ATHENS – Even as the number of cases, deaths, and number of people on ventilators in Intensive Care Units (ICUs) rose out of control, Greece's New Democracy didn't commandeer – as promised – specialists from private facilities to help deal with the pandemic.
While many doctors volunteered to respond to the Health Ministry's call for help, Prime Minister Kyriakos Mitsotakis didn't put the arm on specialists or use private hospitals which only those with money can afford to help cope.
That was the finding of the newspaper Kathimerini which said the results of an initiative to utilize private sector doctors as the crisis worsened was feeble and they weren't ordered to aid the public hospitals.
As of Nov. 24, only 21 private doctors had responded to the governments' call through a platform activated by the Medical Association of Athens, only six of them specialists, others not interested in helping.
Speaking to Kathimerini, the association’s President, Attica Governor Giorgos Patoulis from New Democracy, said they would try gain and said the regional authority might offer a subsidy to private doctors who would help.
Most of those who offered to help – some 21 Members of Parliament who are doctors only now have jumped in, eight months after the pandemic began – were in Thessaloniki, Greece's second-largest city and the hardest hit.
Another problem for the government was the lack of doctors with special expertise, the country having lost thousands who fled the country to find work elsewhere during a near decade-long economic and austerity crisis.
With public hospital ICUs and ventilators nearing total capacity, the government has moved some non-COVID-19 patients to private facilities but didn't take over their critical care units as vowed.
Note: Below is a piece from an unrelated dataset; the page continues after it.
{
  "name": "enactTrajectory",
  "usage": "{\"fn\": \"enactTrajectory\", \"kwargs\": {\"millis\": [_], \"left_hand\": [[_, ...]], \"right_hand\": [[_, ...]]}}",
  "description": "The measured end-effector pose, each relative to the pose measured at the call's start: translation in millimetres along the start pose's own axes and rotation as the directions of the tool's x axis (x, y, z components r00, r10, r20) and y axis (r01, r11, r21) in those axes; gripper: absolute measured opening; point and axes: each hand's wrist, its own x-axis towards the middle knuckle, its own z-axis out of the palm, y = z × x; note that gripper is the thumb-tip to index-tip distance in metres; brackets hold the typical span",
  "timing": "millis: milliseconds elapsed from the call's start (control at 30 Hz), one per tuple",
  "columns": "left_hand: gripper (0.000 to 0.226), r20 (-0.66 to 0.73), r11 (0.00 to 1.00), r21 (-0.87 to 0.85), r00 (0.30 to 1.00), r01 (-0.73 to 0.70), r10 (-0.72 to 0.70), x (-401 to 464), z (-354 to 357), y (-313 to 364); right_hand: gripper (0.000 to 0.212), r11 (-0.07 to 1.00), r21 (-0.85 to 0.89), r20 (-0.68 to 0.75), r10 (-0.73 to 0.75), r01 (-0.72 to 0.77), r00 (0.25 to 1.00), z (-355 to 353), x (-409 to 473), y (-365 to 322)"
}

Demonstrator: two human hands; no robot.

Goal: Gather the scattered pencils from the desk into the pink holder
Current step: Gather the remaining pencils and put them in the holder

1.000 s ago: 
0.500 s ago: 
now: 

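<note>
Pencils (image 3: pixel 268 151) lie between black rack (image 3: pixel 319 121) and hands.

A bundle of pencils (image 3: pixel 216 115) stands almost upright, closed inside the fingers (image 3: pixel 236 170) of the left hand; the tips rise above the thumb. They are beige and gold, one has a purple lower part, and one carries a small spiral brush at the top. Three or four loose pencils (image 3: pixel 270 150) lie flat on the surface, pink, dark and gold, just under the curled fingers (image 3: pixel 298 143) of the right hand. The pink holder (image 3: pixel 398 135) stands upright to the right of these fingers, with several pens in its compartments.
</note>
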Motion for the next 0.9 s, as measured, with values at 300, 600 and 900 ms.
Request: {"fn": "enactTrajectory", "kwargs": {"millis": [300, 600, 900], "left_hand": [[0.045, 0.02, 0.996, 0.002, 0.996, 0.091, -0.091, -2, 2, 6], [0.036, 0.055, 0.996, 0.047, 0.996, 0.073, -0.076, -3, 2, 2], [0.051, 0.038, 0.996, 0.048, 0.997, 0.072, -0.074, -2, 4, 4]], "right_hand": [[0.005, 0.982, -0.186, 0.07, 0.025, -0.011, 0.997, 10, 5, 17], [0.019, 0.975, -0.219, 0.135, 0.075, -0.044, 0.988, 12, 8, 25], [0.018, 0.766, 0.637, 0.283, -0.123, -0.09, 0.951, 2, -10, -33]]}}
Only now is the National Health System (ESY) considering ordering private doctors and clinics to aid, their facilities generally reserved for the wealthy or with private insurance.
The Health Ministry didn't reach out, the paper said, until Nov. 10, three days after a second lockdown began and as the pandemic was spiraling out of control, raising fears public hospitals would be totally overrun.
The government asked for general practitioners as well as anesthesiologists, cardiologists, pulmonologists and other specialists but got almost no response, with only eight of 170 in Thessaloniki having special training backgrounds, a source not named told the paper.
Some who agreed to help asked for part-time work not in their contracts, refused to go to COVID-19 clinics or changed their minds and said they wouldn't assist despite the critical need.
The President of the Panhellenic Medical Association, Athanasios Exadaktylos, blamed the government for delays in preparing contracts for doctors who wouldn't work without them and said that some ESY union officials didn't want them working in public hospitals.